> [Data below]
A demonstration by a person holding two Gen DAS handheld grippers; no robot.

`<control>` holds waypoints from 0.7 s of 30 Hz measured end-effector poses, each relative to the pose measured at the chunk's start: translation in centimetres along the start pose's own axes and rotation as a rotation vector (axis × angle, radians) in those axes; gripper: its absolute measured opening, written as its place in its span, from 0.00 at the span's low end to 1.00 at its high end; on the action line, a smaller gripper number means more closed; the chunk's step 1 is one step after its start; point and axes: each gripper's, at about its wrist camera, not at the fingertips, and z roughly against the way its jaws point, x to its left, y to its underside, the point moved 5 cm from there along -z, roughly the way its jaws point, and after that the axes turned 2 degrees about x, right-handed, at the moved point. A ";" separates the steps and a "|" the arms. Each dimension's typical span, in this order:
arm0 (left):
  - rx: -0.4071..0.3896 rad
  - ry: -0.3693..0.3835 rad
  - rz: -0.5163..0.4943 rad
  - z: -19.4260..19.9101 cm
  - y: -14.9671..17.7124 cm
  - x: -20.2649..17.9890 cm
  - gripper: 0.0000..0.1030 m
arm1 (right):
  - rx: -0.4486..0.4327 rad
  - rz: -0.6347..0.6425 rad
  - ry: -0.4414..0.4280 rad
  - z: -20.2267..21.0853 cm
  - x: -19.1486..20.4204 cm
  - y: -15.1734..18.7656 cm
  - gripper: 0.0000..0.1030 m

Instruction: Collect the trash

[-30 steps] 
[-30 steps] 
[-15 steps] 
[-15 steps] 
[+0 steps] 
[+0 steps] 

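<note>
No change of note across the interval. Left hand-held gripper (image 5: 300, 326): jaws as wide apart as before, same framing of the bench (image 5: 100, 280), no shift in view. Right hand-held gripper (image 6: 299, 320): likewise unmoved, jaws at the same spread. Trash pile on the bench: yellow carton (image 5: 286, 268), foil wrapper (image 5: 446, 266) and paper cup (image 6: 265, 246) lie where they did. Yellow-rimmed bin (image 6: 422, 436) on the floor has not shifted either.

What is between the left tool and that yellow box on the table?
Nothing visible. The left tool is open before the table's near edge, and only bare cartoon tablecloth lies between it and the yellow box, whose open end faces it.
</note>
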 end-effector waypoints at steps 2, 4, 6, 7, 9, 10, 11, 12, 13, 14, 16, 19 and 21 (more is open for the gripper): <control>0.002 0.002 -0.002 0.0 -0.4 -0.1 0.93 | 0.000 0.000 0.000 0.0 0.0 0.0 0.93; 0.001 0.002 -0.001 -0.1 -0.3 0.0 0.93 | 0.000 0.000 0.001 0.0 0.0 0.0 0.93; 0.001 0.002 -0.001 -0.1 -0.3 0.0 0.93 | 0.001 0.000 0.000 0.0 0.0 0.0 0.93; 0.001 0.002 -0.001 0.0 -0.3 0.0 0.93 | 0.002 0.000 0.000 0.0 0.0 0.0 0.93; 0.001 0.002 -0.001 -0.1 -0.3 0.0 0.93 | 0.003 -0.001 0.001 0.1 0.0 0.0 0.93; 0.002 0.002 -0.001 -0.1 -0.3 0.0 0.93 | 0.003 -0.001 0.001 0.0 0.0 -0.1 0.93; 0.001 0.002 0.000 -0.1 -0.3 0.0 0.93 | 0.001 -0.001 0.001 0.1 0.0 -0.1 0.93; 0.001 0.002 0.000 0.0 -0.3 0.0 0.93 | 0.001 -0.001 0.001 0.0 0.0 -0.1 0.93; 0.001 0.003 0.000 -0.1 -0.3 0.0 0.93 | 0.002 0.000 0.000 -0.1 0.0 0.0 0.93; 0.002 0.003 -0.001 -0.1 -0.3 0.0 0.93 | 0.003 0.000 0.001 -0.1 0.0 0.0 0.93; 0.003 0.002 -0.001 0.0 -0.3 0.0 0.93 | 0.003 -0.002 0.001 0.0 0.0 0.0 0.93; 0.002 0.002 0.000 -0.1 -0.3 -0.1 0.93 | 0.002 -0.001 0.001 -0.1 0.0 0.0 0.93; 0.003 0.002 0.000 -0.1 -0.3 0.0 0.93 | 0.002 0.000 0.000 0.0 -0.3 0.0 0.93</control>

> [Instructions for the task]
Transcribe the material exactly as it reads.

> [Answer for this exercise]
A demonstration by a person holding two Gen DAS handheld grippers; no robot.

`<control>` holds waypoints from 0.7 s of 30 Hz measured end-effector poses, each relative to the pose measured at the chunk's start: translation in centimetres along the start pose's own axes and rotation as a rotation vector (axis × angle, radians) in those axes; gripper: its absolute measured opening, written as its place in its span, from 0.00 at the span's low end to 1.00 at its high end; on the action line, a smaller gripper number means more closed; the chunk's step 1 is one step after its start; point and axes: each gripper's, at about its wrist camera, not at the fingertips, and z roughly against the way its jaws point, x to its left, y to its underside, the point moved 5 cm from there along -z, roughly the way its jaws point, and after that the axes turned 2 degrees about x, right-handed, at the moved point. A ";" separates the steps and a "|" the arms. Each dimension's typical span, in this order:
arm0 (left):
  - rx: -0.4071..0.3896 rad
  - ry: -0.3693..0.3835 rad
  - rz: -0.5163..0.4943 rad
  - z: -19.4260..19.9101 cm
  - y: -14.9671..17.7124 cm
  - x: -20.2649..17.9890 cm
  - gripper: 0.0000..0.1030 m
arm1 (right):
  - rx: -0.4486..0.4327 rad
  - rz: -0.6347..0.6425 rad
  - ry: -0.4414..0.4280 rad
  - z: -20.2267..21.0853 cm
  - x: -19.1486..20.4204 cm
  - y: -15.1734..18.7656 cm
  - gripper: 0.0000..0.1030 m

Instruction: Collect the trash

[-30 steps] 
[-30 steps] 
[-15 steps] 
[-15 steps] 
[+0 steps] 
[+0 steps] 

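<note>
No change of note across the interval. Left hand-held gripper (image 5: 300, 326): jaws as wide apart as before, same framing of the bench (image 5: 100, 280), no shift in view. Right hand-held gripper (image 6: 299, 320): likewise unmoved, jaws at the same spread. Trash pile on the bench: yellow carton (image 5: 286, 268), foil wrapper (image 5: 446, 266) and paper cup (image 6: 265, 246) lie where they did. Yellow-rimmed bin (image 6: 422, 436) on the floor has not shifted either.

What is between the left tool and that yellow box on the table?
Nothing visible. The left tool is open before the table's near edge, and only bare cartoon tablecloth lies between it and the yellow box, whose open end faces it.
</note>
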 end-effector waypoints at steps 2, 4, 6, 7, 9, 10, 11, 12, 13, 14, 16, 19 and 21 (more is open for the gripper): <control>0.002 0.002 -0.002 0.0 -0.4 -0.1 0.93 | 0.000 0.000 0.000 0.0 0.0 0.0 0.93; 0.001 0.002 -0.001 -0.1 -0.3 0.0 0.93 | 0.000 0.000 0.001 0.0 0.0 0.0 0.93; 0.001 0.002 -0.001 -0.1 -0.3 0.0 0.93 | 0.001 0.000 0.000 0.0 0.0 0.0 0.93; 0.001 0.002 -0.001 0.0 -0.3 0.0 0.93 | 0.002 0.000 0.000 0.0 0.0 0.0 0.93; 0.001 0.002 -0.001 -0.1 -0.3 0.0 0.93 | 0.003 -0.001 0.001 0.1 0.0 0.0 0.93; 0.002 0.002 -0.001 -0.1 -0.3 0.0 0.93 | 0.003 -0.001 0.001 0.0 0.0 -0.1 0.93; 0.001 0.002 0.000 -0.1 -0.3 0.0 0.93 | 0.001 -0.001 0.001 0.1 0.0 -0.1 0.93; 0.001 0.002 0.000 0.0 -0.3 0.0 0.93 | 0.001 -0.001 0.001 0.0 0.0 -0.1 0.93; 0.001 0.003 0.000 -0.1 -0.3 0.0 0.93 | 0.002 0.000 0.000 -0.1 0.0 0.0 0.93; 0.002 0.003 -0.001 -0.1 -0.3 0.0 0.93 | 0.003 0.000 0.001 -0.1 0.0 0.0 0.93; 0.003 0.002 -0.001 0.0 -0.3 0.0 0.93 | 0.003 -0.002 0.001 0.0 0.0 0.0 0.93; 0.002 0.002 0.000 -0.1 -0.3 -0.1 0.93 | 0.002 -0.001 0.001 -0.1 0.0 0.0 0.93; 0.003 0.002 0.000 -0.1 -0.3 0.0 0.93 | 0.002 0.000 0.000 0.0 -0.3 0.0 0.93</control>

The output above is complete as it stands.